### THE TASK
Repeat the data verbatim, images excluded.

### INFORMATION PROVIDED

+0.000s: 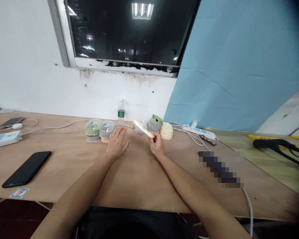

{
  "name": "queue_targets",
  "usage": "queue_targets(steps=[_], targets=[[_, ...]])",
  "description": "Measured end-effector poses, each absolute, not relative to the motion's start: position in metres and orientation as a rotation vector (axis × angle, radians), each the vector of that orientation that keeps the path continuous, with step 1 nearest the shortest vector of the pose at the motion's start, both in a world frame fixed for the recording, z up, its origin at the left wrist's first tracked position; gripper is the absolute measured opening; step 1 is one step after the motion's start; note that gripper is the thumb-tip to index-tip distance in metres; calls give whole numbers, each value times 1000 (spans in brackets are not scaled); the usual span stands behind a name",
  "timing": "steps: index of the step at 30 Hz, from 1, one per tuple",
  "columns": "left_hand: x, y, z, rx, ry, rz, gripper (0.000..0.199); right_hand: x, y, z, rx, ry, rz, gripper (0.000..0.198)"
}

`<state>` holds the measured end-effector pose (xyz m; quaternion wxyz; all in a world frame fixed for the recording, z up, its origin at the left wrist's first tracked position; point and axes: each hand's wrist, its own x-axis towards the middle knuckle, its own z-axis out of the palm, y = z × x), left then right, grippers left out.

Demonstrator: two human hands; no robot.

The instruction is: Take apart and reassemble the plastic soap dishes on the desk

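My right hand (157, 146) pinches a pale yellow, flat lid-like piece (142, 128) by its near end, raised and tilted above the table. Fingers spread and holding nothing, my left hand (117, 143) hovers beside a grey-lidded container (107, 128). Left of that stands a green-lidded container (93, 127) on a grey base. Behind the yellow piece is a clear tub (140, 127), partly hidden. Grey and green open container parts (155, 123) are stacked to its right. Several pale yellow lids (166, 131) lie piled beside them.
A water bottle (121, 111) stands against the wall. Power strips lie at left (5, 139) and right (201, 132), with white cables across the table's back. A black phone (27, 169) rests at front left; a pixelated dark object (219, 167) lies on the right.
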<state>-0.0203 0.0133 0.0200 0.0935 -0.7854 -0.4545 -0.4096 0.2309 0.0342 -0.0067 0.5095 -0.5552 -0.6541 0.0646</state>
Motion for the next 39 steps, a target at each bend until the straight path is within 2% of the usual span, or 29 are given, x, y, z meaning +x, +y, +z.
queue_targets(steps=[3,9,14,17,24,28,33,39], targets=[[-18,16,17,-2416,-1305,-1281,70,198,21,-6,-1264,-1659,327,40],[-28,20,15,-2536,-1427,-1252,59,199,33,-4,-1316,-1693,469,48],[-20,22,3,-2734,-1427,-772,40,219,49,-12,-1671,-1987,379,39],[-13,22,-2,-2766,-1358,-621,36,220,50,-12,-1671,-1952,222,37],[-13,19,-1,-2878,-1303,-609,34,243,64,27,-1539,-1465,-127,34],[-15,18,2,-2917,-1282,-596,36,271,88,44,-1485,-1515,-278,35],[-14,17,5,-2952,-1302,-545,39,291,118,44,-1512,-1726,-184,39],[-13,14,6,-2935,-1304,-588,39,289,129,42,-1528,-1677,-95,36]])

### OUTPUT OF THE TASK
+0.000s: 

{
  "name": "queue_targets",
  "usage": "queue_targets(steps=[_], targets=[[_, ...]])",
  "description": "Measured end-effector poses, each absolute, not relative to the motion's start: position in metres and orientation as a rotation vector (axis × angle, radians), each the vector of that orientation that keeps the path continuous, with step 1 nearest the shortest vector of the pose at the motion's start, both in a world frame fixed for the recording, z up, its origin at the left wrist's first tracked position; gripper is the absolute measured opening; step 1 is one step after the motion's start; note that gripper is the thumb-tip to index-tip distance in metres; calls give whole numbers, each value times 1000 (spans in brackets are not scaled); the usual span stands behind a name",
  "timing": "steps: index of the step at 30 Hz, from 1, one per tuple",
  "columns": "left_hand: x, y, z, rx, ry, rz, gripper (0.000..0.199); right_hand: x, y, z, rx, ry, rz, gripper (0.000..0.198)"
}

`<state>` holds the measured end-effector pose (xyz m; quaternion wxyz; all in a world frame fixed for the recording, z up, its origin at the left wrist's first tracked position; point and axes: each hand's wrist, its own x-axis towards the middle knuckle, its own z-axis out of the palm, y = z × x), left then right, grippers left out.

Demonstrator: two human hands; no robot.

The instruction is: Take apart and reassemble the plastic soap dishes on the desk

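My right hand (157, 146) pinches a pale yellow, flat lid-like piece (142, 128) by its near end, raised and tilted above the table. Fingers spread and holding nothing, my left hand (117, 143) hovers beside a grey-lidded container (107, 128). Left of that stands a green-lidded container (93, 127) on a grey base. Behind the yellow piece is a clear tub (140, 127), partly hidden. Grey and green open container parts (155, 123) are stacked to its right. Several pale yellow lids (166, 131) lie piled beside them.
A water bottle (121, 111) stands against the wall. Power strips lie at left (5, 139) and right (201, 132), with white cables across the table's back. A black phone (27, 169) rests at front left; a pixelated dark object (219, 167) lies on the right.
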<state>-0.0203 0.0133 0.0200 0.0935 -0.7854 -0.4545 -0.4096 0.2309 0.0342 -0.0067 0.5095 -0.5552 -0.6541 0.0646</state>
Motion for the next 39 steps, a target at each bend until the straight path is within 2% of the usual span, or 29 are given, x, y, z meaning +x, +y, +z.
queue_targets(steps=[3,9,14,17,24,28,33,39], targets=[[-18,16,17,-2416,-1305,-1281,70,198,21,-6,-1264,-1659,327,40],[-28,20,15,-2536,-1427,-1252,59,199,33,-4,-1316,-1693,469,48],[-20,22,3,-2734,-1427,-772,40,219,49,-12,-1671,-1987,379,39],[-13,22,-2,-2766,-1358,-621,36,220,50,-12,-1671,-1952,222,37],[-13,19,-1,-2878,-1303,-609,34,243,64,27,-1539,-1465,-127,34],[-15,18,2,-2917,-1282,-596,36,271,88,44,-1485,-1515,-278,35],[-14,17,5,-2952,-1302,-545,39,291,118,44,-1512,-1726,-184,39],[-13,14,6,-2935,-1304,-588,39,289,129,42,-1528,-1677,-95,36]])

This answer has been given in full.